### YOUR ASSIGNMENT
Would you print every entry below exactly as written, omitting the images?

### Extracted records

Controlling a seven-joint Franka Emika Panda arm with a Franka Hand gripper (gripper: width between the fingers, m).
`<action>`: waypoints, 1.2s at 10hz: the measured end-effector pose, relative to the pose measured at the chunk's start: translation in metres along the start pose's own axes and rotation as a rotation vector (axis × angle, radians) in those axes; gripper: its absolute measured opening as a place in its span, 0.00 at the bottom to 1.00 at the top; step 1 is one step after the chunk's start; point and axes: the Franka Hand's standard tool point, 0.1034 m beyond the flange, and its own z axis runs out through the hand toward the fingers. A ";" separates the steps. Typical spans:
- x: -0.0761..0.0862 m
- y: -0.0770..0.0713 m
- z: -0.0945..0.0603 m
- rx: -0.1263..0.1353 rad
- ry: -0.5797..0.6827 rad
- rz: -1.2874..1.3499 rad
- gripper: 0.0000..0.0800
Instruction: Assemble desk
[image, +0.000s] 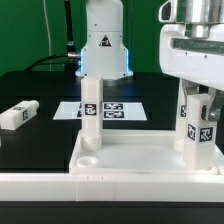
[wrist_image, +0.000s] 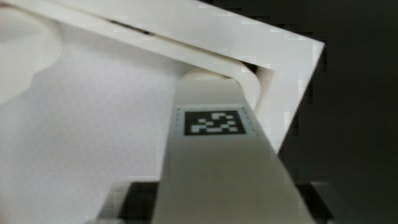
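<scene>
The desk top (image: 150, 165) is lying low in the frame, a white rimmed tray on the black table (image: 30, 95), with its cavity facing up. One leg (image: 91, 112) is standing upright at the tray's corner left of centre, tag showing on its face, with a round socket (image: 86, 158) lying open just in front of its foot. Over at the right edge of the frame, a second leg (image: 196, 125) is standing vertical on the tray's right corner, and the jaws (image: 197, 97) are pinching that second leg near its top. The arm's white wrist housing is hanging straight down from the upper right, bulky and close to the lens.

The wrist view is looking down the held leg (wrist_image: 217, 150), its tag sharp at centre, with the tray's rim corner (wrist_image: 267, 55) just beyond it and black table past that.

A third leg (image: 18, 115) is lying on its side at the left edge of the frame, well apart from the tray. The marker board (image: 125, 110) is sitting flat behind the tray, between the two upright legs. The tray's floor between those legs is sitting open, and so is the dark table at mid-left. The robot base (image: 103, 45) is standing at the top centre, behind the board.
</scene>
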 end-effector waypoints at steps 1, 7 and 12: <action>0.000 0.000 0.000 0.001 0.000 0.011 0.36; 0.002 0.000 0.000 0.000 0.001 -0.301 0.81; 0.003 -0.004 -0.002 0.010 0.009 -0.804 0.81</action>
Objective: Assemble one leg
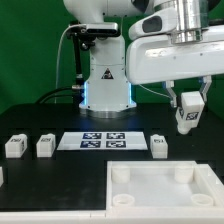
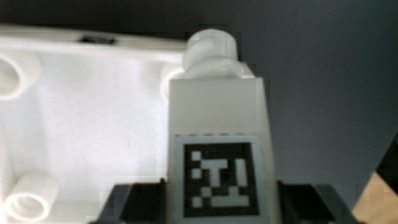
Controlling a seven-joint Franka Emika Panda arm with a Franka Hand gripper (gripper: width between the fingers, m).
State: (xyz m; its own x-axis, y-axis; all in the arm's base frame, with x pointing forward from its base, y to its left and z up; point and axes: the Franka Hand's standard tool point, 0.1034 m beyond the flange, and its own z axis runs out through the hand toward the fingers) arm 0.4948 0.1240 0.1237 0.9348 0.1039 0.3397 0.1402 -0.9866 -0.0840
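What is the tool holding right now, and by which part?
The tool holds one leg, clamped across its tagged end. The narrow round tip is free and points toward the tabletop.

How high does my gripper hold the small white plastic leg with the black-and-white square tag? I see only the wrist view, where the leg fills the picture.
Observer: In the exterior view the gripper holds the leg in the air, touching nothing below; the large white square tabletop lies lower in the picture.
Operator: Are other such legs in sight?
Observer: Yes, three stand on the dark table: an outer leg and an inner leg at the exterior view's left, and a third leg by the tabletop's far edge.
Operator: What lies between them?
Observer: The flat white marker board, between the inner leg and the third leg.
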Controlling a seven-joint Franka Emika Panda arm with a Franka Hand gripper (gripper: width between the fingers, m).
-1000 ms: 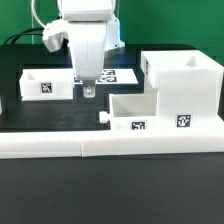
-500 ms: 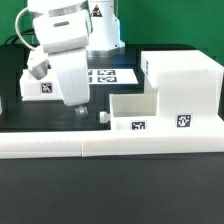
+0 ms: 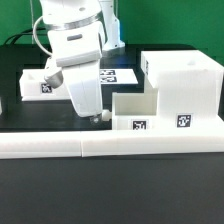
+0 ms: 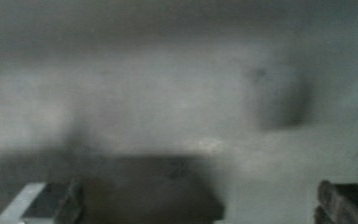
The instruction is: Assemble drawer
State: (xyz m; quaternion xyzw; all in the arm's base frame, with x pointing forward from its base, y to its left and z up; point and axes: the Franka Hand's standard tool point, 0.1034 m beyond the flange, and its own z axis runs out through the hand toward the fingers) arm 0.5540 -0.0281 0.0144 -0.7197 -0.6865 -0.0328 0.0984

### SOLUTION FOR THIS PROBLEM
Controlling a seven-joint Franka Emika Panda arm with a Franka Hand gripper (gripper: width between the fingers, m).
`<action>`: waypoints, 1.2s at 10hz: the measured end-effector pose, relative to the pose measured at the chunk's start: translation in metres along the start pose's own axes and rotation as a rotation vector (axis × angle, radians) in those axes; gripper: its absolute measured opening as a place in its span, 0.00 at the bottom to 1.00 at the top; step 1 is one step after the chunk's start; point and axes: the Franka Hand's standard tool point, 0.1034 m beyond the flange, and its own z axis runs out through the hand toward the fingers. A ";" separates the steps. Typical spans:
- x: -0.0761..0.0862 m
- y: -0.0770..0.0713 m
- z: -0.0945..0.0603 m
- rx: -0.1263..0.1353 rad
- ry: -0.5797..0.6827 rad
- rz: -1.2874..1.3499 rad
- gripper: 0.0000..0.0800
Instruction: Assemble desk
[image, +0.000s] 
[wrist_image, +0.000s] 
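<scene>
The desk top (image: 150, 165) is lying low in the frame, a white rimmed tray on the black table (image: 30, 95), with its cavity facing up. One leg (image: 91, 112) is standing upright at the tray's corner left of centre, tag showing on its face, with a round socket (image: 86, 158) lying open just in front of its foot. Over at the right edge of the frame, a second leg (image: 196, 125) is standing vertical on the tray's right corner, and the jaws (image: 197, 97) are pinching that second leg near its top. The arm's white wrist housing is hanging straight down from the upper right, bulky and close to the lens.

The wrist view is looking down the held leg (wrist_image: 217, 150), its tag sharp at centre, with the tray's rim corner (wrist_image: 267, 55) just beyond it and black table past that.

A third leg (image: 18, 115) is lying on its side at the left edge of the frame, well apart from the tray. The marker board (image: 125, 110) is sitting flat behind the tray, between the two upright legs. The tray's floor between those legs is sitting open, and so is the dark table at mid-left. The robot base (image: 103, 45) is standing at the top centre, behind the board.
</scene>
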 end-effector waypoints at steps 1, 7 and 12: <action>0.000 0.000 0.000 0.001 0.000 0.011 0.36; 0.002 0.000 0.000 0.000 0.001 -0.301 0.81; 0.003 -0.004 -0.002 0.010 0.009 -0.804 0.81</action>
Objective: Assemble one leg
Controlling a seven-joint Franka Emika Panda arm with a Franka Hand gripper (gripper: width between the fingers, m).
State: (xyz m; its own x-axis, y-axis; all in the arm's base frame, with x pointing forward from its base, y to its left and z up; point and axes: the Franka Hand's standard tool point, 0.1034 m beyond the flange, and its own z axis runs out through the hand toward the fingers) arm 0.4948 0.1240 0.1237 0.9348 0.1039 0.3397 0.1402 -0.9866 -0.0840
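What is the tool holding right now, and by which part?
The tool holds one leg, clamped across its tagged end. The narrow round tip is free and points toward the tabletop.

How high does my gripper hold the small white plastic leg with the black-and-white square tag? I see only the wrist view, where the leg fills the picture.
Observer: In the exterior view the gripper holds the leg in the air, touching nothing below; the large white square tabletop lies lower in the picture.
Operator: Are other such legs in sight?
Observer: Yes, three stand on the dark table: an outer leg and an inner leg at the exterior view's left, and a third leg by the tabletop's far edge.
Operator: What lies between them?
Observer: The flat white marker board, between the inner leg and the third leg.
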Controlling a seven-joint Franka Emika Panda arm with a Franka Hand gripper (gripper: width between the fingers, m).
-1000 ms: 
-500 ms: 
+0 ms: 
+0 ms: 
The instruction is: Assemble drawer
State: (xyz m; quaternion xyzw; all in the arm's base frame, with x pointing forward from its base, y to its left and z up; point and axes: the Franka Hand's standard tool point, 0.1034 m beyond the flange, and its own z axis runs out through the hand toward the fingers) arm 0.5540 -0.0281 0.0144 -0.7197 -0.6865 -0.0328 0.0984

No more output is expected here.